When they were safely out of the city, one of the angels ordered,

“Run for your lives! And don’t look back or stop anywhere in the valley!

Escape to the mountains, or you will be swept away!”

“Oh no, my lord!” Lot begged. 

“You have been so gracious to me and saved my life, and you have shown such great kindness.

But I cannot go to the mountains. Disaster would catch up to me there, and I would soon die.

  See, there is a small village nearby.

Please let me go there instead; don’t you see how small it is?

Then my life will be saved.”

“All right,” the angel said, “I will grant your request.

I will not destroy the little village.  But hurry! Escape to it, for I can do nothing until you arrive there.”

(This explains why that village was known as Zoar, which means “little place.”)

As I read this about a week ago, my eyes stopped at the lines “But I cannot go to the mountain…..”

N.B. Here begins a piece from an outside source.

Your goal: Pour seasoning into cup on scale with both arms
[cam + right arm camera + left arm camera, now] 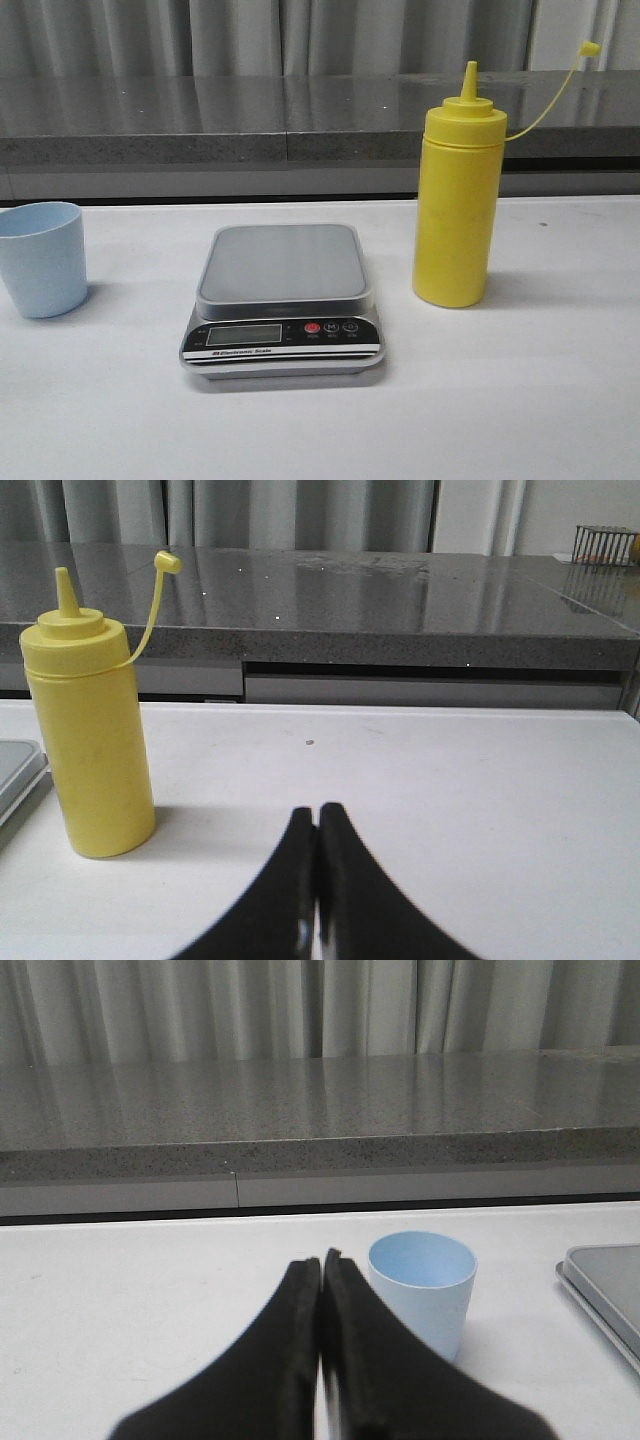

Can you imagine being in Lot’s shoes? 

Visited by angels, spared by God, pointed toward safety, then having the nerve to say those words?

“But I cannot go to the mountain..”


Lot feared God’s rescue plan!


I wonder how many times we say, “But I cannot…” to God’s plan?


I don’t want to take this passage out of context, but the fact that this series of events is included in the story must mean it holds some sort of lessons for us today.

I wonder if one of the lessons has to do with Lot’s fear of the unknown?

I love that the angel allowed Lot to act on his fear.

Lot saw a small village nearby and begged to go there instead, because he thought surely disaster would find him in the mountains.

So, the angel, said, “All right.  I will grant your request.” 

I wonder if angels ever roll their eyes, because I’m just thinking that this would have been a perfect facial expression as he breathed those words.

And then, I think the angel would have shook his head as he watched Lot dart off to Zoar which he knew meant, “little place.”


So many times in my life, I have feared God’s mountain-sized callings and settled for “little places” where I can have security and daily purpose.

But, I’m thinking God often has bigger plans for us if we will just muster the courage to GO!


Maybe we’re not running from evil.

Maybe we’re not running at all.

Maybe we’re just feeling a call.


Let’s each take some time to look deep inside our hearts this week and ask the question, “Lord, what do you want from me?”

If you feel the nudge to turn towards something daring and somewhat scary that could bring glory to Him, don’t find yourself choosing a Lot kind-of life and settling in a “little place.”